● LISTED ENTRIES
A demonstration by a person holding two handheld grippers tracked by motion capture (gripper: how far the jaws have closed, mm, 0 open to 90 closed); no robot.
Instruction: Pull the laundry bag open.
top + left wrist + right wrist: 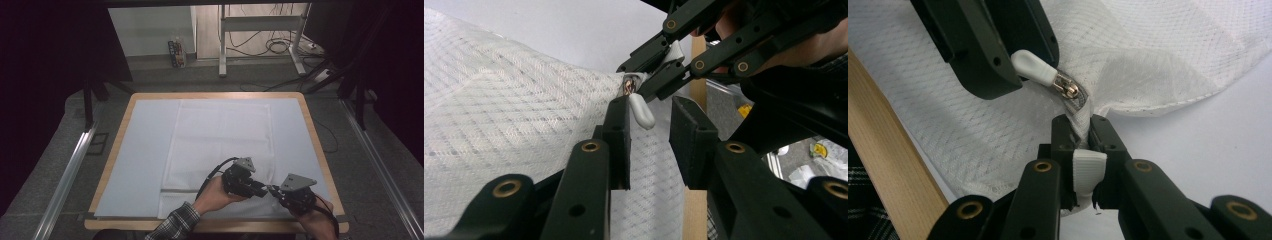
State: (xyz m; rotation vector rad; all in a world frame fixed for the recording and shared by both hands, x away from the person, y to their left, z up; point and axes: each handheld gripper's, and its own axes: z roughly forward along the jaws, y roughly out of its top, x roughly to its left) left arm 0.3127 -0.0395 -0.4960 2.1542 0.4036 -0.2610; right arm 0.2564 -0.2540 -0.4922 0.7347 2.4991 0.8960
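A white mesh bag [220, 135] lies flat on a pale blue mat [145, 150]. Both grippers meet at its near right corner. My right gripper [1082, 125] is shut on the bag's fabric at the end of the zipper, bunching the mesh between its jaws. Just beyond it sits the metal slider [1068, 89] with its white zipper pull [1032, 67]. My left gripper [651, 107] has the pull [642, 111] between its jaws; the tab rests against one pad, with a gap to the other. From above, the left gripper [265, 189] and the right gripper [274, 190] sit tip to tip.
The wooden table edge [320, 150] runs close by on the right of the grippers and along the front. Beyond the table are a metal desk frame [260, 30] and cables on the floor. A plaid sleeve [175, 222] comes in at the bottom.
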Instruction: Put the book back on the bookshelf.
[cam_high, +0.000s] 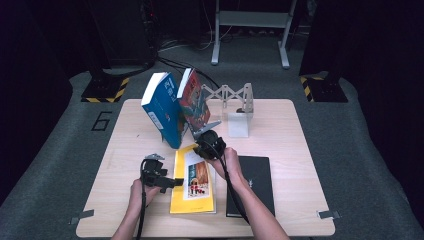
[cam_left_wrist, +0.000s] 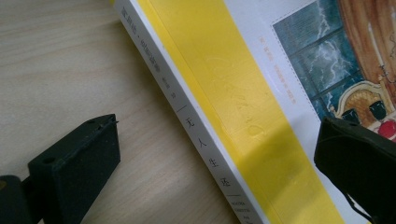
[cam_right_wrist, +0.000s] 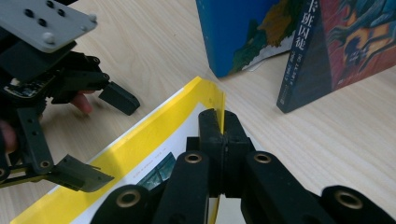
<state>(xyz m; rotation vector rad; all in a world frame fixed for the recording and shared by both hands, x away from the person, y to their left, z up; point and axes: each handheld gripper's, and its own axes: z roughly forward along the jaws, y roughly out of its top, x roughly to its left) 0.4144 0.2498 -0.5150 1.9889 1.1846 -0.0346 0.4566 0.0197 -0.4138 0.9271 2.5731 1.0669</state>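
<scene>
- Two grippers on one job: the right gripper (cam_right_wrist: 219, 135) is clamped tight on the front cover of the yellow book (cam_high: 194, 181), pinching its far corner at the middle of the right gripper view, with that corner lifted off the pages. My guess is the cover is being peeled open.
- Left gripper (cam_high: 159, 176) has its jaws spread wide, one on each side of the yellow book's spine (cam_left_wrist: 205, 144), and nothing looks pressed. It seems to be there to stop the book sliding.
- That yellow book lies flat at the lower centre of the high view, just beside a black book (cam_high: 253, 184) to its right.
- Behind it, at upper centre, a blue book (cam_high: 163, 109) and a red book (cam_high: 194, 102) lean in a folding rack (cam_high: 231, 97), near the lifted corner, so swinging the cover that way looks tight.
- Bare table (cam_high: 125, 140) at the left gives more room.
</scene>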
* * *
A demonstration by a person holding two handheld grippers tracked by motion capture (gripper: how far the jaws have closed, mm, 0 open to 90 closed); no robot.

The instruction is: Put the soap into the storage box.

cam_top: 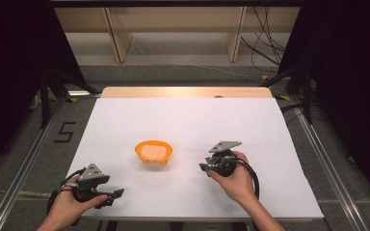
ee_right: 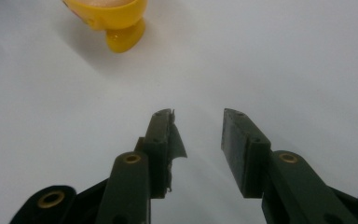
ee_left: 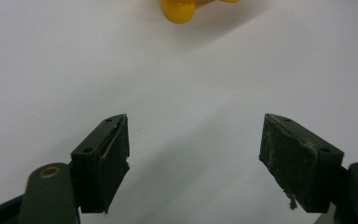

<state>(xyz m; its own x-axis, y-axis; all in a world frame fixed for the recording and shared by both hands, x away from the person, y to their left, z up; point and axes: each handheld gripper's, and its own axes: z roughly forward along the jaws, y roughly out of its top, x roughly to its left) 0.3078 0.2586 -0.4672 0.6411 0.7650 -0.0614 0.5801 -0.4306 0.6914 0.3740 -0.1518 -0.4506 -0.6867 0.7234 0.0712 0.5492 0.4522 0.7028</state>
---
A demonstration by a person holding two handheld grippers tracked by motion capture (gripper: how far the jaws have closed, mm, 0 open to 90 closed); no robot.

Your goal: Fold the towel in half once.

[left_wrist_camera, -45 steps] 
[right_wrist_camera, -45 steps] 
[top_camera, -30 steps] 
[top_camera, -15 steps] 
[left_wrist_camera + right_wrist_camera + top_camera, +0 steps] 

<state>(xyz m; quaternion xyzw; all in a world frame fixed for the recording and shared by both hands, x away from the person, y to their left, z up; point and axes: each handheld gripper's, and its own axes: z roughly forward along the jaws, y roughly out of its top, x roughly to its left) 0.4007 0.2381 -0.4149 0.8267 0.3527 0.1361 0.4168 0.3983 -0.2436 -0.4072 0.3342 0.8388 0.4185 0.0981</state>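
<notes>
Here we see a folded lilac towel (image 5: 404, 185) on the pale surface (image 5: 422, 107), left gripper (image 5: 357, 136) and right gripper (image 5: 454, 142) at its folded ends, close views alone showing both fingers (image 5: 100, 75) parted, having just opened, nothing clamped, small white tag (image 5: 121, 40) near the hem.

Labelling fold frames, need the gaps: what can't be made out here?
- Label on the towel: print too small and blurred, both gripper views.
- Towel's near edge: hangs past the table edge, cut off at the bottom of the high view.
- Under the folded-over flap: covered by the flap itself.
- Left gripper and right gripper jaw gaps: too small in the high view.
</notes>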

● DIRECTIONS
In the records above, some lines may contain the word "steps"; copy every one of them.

● OUTPUT FOR THIS EXERCISE
[left_wrist_camera, -45 steps] 
[right_wrist_camera, -45 steps] 
[top_camera, -30 steps] 
[top_camera, -15 steps] 
[left_wrist_camera + right_wrist_camera + top_camera, +0 steps] 

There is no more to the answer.